Liquid water infiltration into a layered snowpack: evaluation of a 3D water transport model with laboratory experiments
Hiroyuki Hirashima1, Francesco Avanzi2, and Satoru Yamaguchi1 1Snow and Ice Research Center, National Research Institute for Earth Science and Disaster Resilience, Suyoshi-machi, Nagaoka-shi, Niigata-ken, 940-0821, Japan
2Department of Civil and Environmental Engineering, Politecnico di Milano, Milano, Italy
Abstract. The heterogeneous movement of liquid water through snowpack during precipitation and snowmelt leads to complex liquid water distributions that are important for avalanche and runoff forecasting. We reproduced the formation of capillary barriers and the development of preferential flow through snow using a multi-dimensional water transport model, which was then validated using laboratory experiments of liquid water infiltration into layered, initially dry snow.

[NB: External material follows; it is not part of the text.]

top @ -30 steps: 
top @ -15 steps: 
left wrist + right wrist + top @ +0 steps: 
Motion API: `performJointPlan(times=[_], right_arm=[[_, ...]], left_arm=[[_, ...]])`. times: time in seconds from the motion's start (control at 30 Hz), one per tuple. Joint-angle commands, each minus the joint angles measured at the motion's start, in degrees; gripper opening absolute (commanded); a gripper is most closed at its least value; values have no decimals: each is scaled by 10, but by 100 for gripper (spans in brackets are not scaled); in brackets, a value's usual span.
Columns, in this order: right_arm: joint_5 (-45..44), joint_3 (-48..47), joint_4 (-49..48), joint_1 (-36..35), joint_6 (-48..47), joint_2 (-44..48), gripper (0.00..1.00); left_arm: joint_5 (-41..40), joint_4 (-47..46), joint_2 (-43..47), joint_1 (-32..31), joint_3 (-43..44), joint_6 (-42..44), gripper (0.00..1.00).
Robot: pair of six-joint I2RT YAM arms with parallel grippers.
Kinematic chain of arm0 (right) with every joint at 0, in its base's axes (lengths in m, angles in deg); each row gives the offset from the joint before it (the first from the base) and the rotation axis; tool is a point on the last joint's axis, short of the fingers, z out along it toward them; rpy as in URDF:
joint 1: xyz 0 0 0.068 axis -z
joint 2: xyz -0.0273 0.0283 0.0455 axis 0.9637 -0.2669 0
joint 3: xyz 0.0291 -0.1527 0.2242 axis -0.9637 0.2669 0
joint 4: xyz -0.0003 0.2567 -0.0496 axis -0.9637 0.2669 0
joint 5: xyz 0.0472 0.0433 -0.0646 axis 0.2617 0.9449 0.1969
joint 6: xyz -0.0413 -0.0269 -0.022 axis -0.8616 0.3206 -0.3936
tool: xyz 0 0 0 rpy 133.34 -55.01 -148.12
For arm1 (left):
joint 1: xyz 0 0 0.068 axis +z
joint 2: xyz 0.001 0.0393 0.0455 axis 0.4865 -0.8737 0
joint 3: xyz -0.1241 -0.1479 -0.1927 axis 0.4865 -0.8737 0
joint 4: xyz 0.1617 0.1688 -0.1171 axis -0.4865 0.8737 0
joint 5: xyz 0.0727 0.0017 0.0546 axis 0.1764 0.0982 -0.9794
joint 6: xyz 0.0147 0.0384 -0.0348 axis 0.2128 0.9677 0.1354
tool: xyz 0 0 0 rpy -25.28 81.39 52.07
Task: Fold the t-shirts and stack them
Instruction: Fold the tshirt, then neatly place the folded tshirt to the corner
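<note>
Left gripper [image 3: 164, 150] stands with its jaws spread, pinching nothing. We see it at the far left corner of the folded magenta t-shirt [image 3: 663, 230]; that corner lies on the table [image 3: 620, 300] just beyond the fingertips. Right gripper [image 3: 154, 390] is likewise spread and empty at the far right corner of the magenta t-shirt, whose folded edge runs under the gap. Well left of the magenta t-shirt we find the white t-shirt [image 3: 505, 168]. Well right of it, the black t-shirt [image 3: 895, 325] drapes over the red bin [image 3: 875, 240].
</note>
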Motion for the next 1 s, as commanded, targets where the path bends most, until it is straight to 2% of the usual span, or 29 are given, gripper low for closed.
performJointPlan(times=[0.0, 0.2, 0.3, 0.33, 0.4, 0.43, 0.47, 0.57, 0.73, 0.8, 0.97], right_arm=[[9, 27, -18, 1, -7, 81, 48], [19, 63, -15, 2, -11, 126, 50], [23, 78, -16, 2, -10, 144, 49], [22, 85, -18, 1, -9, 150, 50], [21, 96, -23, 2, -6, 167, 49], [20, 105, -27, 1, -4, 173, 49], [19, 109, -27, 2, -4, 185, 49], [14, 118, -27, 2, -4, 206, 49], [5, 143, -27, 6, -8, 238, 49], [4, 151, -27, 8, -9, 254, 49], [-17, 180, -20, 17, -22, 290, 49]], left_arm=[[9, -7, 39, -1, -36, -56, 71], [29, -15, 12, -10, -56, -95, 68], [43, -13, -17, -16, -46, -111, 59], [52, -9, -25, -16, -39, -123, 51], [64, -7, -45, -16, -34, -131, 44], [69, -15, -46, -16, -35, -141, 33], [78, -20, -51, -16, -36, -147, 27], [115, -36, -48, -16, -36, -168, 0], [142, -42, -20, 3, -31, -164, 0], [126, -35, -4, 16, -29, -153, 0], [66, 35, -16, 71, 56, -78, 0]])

Three-dimensional simulations assumed the same column shape and size, grain size, snow density, and water input rate as the laboratory experiments. Model evaluation focused on the timing of water movement, the thickness of the upper layer affected by ponding, and on water content profiles and the wet snow fraction. Simulation results showed that the model reconstructs some relevant features of capillary barriers including ponding in the upper layer, preferential infiltration far from the interface, and the timing of liquid water arrival at the snow base. In contrast, the area of preferential flow paths was usually underestimated and consequently the averaged water content in areas characterized by preferential flow paths was also underestimated. Improving the representation of water preferential infiltration into initially dry snow is necessary to reproduce the transition from a dry-snow-dominant condition to a wet-snow-dominant one, especially in long-period simulations.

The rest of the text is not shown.